The GCHQ-informed NHSX app requires a central authority which can read (i.e. decrypt) everything the app shares. In NHS language and the language of the law, the app is an ‘information processing system’.
Given NHSX has chosen to build an unnecessary massive pool of sensitive data, it must ensure that the data is well protected. With combined effort, GCHQ and NHS Digital will likely be good at defending the big pool of sensitive data.
But there is no need to have that data. The best way to make sure data doesn’t leak, is to have chosen the method that never collected it.
Google and Apple’s ‘Exposure Notification’ model does not have a central data authority so does not require the infrastructure that GCHQ suggested the NHS build, a design which requires GCHQ to defend it.
And GCHQ needs extensive new powers to detect abuse of the system it designed, that Google and Apple’s system makes simply impossible. (Their approach minimises the amount of identifiable data in the system to the extent that it is effectively publishable.)
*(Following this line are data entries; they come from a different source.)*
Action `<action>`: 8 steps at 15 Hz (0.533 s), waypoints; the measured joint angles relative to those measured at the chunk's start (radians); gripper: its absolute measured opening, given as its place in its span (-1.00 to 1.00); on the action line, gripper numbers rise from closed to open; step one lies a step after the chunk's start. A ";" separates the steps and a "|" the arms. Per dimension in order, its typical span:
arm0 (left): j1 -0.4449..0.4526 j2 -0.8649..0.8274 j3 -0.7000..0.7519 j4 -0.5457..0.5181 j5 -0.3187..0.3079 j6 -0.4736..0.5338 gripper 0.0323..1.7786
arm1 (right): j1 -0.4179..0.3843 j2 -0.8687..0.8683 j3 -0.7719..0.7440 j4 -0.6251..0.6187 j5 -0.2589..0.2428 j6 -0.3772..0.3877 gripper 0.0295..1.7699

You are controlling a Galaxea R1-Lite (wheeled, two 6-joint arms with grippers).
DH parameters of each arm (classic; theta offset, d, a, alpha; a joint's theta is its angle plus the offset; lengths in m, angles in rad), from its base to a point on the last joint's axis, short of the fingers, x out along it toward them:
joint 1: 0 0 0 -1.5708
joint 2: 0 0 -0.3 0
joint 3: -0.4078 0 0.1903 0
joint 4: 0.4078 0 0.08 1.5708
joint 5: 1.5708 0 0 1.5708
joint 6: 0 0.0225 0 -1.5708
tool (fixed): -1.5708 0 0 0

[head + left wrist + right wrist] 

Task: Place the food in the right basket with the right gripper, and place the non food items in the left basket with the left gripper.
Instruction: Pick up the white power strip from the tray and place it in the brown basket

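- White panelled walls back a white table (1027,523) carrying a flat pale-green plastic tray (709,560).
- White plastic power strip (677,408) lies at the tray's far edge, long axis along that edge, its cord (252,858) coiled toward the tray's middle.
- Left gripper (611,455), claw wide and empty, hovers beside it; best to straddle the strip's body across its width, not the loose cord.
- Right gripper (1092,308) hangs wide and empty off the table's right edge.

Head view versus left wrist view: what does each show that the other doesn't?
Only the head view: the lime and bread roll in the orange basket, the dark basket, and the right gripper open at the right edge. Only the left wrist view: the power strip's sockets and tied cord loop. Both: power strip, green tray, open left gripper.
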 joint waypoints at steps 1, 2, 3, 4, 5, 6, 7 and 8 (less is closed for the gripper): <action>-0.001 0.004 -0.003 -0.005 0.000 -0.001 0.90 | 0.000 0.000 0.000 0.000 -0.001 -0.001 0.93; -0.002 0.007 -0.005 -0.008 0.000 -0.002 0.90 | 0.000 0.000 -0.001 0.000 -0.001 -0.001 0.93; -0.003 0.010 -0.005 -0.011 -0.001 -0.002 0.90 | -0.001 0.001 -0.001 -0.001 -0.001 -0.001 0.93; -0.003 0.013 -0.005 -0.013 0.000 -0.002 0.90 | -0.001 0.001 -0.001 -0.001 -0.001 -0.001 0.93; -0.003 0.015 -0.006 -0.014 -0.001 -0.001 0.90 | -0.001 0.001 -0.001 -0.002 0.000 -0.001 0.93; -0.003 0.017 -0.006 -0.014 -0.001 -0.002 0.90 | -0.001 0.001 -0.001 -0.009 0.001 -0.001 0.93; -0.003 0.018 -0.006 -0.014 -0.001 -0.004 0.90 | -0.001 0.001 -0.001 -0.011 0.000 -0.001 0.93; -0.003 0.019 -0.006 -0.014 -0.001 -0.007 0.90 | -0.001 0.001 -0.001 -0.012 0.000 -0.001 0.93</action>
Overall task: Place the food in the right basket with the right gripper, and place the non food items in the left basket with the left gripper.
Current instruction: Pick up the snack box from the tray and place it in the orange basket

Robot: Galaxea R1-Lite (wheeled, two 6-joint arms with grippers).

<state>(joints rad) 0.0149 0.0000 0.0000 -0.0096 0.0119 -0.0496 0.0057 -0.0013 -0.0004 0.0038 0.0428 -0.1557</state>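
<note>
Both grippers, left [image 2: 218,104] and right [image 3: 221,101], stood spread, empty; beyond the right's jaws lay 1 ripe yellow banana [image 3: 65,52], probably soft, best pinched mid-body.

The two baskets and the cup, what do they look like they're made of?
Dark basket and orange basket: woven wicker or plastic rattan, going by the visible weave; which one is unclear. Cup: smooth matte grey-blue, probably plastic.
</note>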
Those building the NHSX app made a fundamental mistake, and are now trying to cover it up with more mistakes. It emerged at the Sci/Tech select committee that it would be ‘very useful epidemiologically’ to keep the location of where you see other devices, to share where you got infected several days ago, and to “see the contact graph”.
We expect there will be an app for a country in the United Kingdom which uses the Google/Apple API; we are inclined to suggest everyone waits for that one. You can install GCHQ’s code on your phone if you wish – but their job isn’t to protect you or your family.